Education has been an issue that I have touched upon time and time again, and many times I have mentioned the ill reputed No Child Left Behind law. The law, which was revamped under former President George W. Bush’s term, has left a bitter mark on teachers and schools across the nation. Thousands of teachers, policy makers, and school districts have opposed No Child Left Behind because it places so much emphasis on educational success being measured by standardized tests. However, it seems as though the Obama administration may be turning the tides on No Child Left Behind. On February 9th, President Obama made some significant changes to the United States’ education policy by allowing ten states to escape a few of the requirements dictated by the NCLB act.
The states being exempt from No Child Left Behind are New Jersey, Florida, Massachusetts, Tennessee, Georgia, Kentucky, Indiana, Colorado, Minnesota, and Oklahoma. New Mexico is currently under consideration for a waiver because its application form was incomplete by the time the ten states were approved. However, the states that have received a waiver will no longer have to worry about losing federal money if students fail to meet progress quotas set by the act. In exchange for the exemption, states have to set out a report on how they plan to prepare students for their future, including college and career planning. Furthermore, states have to create realistic improvement targets for children, come up with a better evaluation system for teachers and principals, and reward schools that have performed best in the state while focusing on the ones that have performed poorly.

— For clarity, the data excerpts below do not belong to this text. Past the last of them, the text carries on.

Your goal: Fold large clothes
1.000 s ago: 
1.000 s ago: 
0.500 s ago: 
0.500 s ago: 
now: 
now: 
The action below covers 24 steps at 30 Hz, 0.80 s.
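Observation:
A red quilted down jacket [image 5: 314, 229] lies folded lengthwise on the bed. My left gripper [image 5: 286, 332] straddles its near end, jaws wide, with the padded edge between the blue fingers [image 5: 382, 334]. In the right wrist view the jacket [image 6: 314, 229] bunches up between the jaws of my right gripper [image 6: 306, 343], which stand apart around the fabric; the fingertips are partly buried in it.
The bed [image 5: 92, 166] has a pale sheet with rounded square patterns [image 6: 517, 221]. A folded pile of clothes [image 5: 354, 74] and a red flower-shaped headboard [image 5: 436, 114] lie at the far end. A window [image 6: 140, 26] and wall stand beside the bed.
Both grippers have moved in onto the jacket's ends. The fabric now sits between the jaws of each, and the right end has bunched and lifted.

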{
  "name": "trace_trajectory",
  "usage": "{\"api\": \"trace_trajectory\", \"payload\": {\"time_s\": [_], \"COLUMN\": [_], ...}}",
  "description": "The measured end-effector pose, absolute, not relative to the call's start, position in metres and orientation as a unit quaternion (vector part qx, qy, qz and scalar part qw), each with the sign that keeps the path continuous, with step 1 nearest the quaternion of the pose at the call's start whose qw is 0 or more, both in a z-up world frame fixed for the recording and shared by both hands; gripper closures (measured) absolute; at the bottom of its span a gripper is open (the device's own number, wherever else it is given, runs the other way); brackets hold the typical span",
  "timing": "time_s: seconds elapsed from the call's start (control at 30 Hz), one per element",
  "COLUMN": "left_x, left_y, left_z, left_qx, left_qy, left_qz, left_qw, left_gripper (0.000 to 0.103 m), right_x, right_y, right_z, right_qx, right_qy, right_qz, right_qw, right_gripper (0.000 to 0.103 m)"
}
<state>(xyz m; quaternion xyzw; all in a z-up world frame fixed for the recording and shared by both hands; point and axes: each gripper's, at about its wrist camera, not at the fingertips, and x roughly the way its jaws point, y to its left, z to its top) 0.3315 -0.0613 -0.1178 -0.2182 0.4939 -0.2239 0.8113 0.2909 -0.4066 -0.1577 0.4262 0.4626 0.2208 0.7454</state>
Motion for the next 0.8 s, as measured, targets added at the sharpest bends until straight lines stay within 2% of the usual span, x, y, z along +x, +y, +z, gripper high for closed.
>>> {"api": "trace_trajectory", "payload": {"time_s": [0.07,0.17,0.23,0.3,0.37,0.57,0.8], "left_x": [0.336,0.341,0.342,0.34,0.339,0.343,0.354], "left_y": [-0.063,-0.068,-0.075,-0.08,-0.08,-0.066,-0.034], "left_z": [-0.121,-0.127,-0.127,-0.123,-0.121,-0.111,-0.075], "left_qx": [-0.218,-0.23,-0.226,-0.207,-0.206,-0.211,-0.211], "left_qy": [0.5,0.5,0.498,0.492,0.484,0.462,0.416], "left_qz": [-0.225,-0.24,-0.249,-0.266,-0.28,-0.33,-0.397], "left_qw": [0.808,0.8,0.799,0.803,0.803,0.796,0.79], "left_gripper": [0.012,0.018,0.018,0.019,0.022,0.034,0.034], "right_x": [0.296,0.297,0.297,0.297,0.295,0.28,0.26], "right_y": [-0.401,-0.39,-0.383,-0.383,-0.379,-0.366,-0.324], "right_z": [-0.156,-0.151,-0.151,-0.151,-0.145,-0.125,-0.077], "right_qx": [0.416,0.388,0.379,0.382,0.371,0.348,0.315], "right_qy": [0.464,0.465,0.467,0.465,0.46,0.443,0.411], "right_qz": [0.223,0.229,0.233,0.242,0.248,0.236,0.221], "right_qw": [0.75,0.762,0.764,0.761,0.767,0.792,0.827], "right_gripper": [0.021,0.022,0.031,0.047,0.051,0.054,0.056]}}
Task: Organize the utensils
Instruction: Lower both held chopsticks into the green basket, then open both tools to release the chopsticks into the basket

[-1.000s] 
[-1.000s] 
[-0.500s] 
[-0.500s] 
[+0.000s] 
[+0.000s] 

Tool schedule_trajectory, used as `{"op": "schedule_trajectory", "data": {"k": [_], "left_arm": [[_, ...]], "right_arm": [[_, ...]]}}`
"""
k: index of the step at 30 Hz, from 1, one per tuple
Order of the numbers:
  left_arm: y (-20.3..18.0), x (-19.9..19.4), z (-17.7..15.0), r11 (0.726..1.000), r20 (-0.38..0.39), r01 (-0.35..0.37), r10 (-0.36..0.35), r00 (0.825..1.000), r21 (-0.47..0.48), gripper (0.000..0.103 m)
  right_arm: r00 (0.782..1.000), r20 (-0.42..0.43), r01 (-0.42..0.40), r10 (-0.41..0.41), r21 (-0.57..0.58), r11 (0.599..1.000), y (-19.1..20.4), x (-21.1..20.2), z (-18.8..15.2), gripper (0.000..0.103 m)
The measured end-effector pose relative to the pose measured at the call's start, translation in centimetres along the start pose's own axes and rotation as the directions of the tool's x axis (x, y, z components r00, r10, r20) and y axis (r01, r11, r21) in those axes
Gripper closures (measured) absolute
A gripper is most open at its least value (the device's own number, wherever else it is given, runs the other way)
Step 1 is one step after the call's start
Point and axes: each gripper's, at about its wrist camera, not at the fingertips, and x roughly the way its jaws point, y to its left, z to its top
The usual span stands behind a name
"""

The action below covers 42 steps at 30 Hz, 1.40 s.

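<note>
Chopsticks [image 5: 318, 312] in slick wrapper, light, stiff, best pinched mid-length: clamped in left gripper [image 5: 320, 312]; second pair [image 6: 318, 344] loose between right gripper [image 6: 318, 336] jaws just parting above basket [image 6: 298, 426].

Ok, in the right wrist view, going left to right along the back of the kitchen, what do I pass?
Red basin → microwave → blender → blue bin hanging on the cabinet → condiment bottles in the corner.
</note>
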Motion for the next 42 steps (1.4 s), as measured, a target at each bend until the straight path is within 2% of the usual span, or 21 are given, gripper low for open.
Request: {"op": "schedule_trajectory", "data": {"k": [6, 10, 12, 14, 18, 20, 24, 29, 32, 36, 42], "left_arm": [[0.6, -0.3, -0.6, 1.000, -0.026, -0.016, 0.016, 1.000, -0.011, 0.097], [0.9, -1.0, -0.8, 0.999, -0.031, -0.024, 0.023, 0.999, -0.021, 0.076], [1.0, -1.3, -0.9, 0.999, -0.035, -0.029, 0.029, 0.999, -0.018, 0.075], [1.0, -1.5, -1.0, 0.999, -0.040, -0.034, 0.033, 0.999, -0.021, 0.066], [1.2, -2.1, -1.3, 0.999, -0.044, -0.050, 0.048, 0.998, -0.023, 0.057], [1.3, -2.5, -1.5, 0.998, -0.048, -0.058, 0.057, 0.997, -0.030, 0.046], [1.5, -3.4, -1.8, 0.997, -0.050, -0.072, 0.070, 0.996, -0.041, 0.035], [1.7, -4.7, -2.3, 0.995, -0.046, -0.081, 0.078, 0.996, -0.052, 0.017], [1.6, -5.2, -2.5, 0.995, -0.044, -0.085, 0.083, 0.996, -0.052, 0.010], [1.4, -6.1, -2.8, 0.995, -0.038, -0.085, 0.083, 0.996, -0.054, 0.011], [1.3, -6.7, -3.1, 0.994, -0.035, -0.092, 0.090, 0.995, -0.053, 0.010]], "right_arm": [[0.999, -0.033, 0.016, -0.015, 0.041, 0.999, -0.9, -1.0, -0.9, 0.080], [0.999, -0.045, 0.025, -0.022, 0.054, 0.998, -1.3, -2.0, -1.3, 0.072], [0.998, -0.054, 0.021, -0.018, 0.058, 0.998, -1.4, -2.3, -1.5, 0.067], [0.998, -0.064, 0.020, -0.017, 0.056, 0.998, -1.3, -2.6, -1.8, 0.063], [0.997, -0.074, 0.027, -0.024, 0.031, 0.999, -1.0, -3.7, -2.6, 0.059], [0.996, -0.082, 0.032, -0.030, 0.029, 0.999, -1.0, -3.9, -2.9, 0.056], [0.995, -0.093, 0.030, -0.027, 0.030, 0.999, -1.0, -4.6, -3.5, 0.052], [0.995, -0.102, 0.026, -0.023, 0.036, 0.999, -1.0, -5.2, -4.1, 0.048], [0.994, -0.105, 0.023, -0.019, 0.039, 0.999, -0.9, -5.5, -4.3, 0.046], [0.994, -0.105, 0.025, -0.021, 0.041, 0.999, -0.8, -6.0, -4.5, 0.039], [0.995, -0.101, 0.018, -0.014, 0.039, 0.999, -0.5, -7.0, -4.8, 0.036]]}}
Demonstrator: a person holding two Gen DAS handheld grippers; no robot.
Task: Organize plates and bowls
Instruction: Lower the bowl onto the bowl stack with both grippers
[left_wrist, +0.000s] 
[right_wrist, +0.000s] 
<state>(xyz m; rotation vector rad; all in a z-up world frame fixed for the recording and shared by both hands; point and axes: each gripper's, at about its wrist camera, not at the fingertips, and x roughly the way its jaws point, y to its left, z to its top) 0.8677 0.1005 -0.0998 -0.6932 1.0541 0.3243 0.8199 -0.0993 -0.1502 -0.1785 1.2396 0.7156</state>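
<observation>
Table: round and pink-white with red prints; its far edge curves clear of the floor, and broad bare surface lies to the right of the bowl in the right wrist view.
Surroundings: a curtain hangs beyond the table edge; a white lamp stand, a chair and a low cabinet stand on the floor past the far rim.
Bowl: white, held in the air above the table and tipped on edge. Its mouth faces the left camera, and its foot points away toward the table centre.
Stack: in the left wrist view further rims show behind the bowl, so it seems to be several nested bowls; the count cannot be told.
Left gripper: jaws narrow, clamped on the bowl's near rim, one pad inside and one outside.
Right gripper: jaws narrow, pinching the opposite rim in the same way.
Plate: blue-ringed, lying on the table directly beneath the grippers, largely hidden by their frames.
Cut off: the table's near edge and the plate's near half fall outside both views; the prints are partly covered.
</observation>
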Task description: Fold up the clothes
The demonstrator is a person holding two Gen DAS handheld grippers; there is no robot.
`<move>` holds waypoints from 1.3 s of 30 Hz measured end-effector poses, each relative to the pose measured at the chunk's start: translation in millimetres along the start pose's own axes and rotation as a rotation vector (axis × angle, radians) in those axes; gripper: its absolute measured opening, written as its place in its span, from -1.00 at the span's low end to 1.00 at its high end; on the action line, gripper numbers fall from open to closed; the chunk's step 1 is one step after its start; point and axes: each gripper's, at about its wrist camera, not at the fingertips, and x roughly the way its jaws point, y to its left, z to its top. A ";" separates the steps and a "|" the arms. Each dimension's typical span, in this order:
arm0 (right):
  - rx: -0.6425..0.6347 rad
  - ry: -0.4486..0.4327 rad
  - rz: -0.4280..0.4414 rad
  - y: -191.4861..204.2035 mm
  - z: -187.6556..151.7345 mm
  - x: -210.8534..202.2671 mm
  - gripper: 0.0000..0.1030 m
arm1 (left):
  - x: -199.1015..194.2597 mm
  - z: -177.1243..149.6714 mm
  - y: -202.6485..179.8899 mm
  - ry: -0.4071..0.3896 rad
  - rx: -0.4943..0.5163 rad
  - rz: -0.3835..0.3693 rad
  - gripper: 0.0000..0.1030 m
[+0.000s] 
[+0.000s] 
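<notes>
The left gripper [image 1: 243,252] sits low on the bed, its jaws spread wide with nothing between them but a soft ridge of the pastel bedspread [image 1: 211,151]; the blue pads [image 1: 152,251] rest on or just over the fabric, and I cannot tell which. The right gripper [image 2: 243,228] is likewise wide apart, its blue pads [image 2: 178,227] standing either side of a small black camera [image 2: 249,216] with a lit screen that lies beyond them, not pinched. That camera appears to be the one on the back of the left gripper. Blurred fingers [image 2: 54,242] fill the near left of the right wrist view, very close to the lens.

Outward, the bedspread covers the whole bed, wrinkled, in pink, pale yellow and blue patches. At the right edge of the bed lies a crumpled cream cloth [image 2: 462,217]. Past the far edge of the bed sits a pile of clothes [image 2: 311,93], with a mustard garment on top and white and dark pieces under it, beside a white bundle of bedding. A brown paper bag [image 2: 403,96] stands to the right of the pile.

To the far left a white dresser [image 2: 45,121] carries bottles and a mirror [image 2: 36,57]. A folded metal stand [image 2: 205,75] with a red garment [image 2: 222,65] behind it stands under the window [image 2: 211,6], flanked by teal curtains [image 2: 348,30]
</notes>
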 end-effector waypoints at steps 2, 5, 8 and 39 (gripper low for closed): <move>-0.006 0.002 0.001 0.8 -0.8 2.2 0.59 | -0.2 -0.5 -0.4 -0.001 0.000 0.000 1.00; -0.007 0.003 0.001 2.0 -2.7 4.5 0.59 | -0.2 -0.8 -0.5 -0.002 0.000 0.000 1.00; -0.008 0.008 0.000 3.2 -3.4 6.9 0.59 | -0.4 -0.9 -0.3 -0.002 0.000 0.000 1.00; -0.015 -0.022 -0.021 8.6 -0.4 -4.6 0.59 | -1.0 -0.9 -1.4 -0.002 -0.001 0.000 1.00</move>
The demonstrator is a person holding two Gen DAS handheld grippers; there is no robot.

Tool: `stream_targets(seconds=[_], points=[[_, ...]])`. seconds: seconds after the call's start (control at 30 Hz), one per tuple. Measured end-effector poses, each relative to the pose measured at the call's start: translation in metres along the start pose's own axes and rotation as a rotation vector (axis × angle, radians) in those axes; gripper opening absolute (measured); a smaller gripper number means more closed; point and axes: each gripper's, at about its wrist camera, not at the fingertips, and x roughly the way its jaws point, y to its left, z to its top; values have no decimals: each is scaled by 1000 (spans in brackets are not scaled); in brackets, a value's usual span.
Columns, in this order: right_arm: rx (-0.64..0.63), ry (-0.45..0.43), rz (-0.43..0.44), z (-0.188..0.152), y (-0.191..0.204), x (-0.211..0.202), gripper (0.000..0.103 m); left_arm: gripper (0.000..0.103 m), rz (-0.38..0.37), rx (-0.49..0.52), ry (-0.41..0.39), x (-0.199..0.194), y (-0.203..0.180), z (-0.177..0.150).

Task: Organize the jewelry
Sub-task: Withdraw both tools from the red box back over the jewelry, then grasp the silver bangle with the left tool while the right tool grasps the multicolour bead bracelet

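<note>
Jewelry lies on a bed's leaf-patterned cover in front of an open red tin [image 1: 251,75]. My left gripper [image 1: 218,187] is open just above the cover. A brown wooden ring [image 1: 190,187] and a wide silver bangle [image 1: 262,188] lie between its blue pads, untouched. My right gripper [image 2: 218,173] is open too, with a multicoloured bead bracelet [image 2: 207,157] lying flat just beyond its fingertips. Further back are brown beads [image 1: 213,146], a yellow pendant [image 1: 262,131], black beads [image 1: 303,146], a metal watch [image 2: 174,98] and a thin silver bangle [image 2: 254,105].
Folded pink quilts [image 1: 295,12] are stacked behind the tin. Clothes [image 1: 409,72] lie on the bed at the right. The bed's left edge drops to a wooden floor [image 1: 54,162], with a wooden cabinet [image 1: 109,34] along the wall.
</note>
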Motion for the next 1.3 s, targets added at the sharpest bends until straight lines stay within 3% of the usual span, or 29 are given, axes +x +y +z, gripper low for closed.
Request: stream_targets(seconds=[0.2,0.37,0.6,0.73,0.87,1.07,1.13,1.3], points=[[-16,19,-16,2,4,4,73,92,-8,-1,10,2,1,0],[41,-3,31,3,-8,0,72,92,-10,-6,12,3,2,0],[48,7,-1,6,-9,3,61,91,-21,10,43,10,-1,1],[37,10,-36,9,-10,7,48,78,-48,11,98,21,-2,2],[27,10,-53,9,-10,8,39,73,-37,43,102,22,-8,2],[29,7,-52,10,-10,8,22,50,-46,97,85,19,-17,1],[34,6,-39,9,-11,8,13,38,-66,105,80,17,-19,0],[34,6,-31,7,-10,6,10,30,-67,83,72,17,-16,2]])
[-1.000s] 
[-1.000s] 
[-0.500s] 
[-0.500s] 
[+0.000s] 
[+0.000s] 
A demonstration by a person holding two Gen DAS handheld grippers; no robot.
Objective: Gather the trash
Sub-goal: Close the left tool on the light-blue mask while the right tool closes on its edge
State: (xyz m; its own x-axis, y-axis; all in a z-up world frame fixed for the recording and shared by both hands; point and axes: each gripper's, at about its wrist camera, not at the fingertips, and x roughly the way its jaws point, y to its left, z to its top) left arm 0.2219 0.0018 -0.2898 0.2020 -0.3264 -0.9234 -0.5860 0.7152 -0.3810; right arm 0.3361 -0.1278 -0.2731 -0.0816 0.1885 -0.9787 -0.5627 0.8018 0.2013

New Jersey, which is my home state, laid out a specific plan in its application on how it is going to improve the school system. A few of the changes that have been laid out include more educational opportunities like charter schools and non-profit schools. New Jersey also plans on paying close attention to schools that rank as the bottom five percent in the state. In these schools, which include minority students as well as those who are economically disadvantaged, the state wants to focus on ways to close the major achievement gap between these schools and others. The other nine states have also set out specific plans for their own school districts, and almost all of them have focused on their lowest performing schools.
President Obama has made a remarkable move by allowing ten states to be exempt from the No Child Left Behind act. However, there are a few things to keep in mind when trying to assess how these changes will affect schools. First and foremost, I think it is important to allow states to create their own assessments as to how they plan on fixing their school systems. In this way, if states fail to keep up with the changes they outlined for themselves then they will have to answer for themselves, and cannot blame anyone else. Furthermore, having different plans will allow states to learn from one another if they realize that particular changes are beneficial and helpful for students and teachers. However, since the changes made by President Obama have just come into effect, it will take some time to see how schools will be affected by states taking over their own changes. Nevertheless, it is great to see that the education system is undergoing a set of transformations towards bettering schools for millions of students in the United States.